Problem requirements: Begin at the line containing "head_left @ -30" in the data below and go on through the line containing "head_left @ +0", repeating each line exactly; include both ends and no other line.
· · ·
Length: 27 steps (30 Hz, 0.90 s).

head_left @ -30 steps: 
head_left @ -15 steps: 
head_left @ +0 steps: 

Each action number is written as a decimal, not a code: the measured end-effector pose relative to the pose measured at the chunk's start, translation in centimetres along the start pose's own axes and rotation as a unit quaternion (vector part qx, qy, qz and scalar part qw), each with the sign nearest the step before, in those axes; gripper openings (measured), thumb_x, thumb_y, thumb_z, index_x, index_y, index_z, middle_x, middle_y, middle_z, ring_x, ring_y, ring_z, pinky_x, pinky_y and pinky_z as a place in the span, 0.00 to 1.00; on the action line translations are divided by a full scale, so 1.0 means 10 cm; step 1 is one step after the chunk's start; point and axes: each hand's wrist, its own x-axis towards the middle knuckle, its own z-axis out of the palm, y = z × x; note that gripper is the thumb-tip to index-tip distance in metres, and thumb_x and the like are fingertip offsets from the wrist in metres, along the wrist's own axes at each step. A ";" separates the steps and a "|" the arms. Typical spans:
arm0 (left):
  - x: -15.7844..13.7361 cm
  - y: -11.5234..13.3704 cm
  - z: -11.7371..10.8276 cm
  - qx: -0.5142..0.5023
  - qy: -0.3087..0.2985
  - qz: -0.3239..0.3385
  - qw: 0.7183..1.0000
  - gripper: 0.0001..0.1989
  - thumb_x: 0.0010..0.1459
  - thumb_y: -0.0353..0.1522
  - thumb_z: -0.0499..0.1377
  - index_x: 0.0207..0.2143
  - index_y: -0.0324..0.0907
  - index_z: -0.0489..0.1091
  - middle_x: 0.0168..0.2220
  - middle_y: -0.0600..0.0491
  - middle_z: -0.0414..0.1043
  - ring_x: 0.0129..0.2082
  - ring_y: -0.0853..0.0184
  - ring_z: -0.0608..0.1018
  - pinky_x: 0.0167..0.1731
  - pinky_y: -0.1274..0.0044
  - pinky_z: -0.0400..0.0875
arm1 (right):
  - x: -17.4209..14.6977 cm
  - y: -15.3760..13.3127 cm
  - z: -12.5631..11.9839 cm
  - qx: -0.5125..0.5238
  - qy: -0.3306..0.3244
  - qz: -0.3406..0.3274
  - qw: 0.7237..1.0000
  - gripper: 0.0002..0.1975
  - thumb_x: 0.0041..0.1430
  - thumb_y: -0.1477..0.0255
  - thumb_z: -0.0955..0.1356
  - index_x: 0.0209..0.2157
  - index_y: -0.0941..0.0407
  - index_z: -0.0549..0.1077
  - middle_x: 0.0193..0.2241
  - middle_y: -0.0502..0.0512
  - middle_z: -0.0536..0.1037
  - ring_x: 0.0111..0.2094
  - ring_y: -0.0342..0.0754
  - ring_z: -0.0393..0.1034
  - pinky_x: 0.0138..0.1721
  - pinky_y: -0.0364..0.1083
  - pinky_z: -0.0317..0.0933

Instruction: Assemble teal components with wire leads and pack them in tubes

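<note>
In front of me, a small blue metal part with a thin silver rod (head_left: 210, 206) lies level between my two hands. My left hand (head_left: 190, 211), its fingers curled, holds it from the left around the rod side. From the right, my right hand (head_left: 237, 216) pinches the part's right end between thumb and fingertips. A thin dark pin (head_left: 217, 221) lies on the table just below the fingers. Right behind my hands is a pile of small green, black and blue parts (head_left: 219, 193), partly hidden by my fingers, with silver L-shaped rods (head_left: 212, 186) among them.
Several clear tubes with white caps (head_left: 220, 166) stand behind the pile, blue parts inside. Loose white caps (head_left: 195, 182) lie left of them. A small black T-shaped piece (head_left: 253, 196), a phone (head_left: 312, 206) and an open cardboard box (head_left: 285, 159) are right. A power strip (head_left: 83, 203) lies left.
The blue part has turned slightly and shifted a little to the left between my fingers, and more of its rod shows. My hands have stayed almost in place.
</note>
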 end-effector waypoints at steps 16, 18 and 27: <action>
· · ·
Exercise output:
head_left @ -30 steps: 
head_left @ -15 steps: 
head_left @ +0 steps: 

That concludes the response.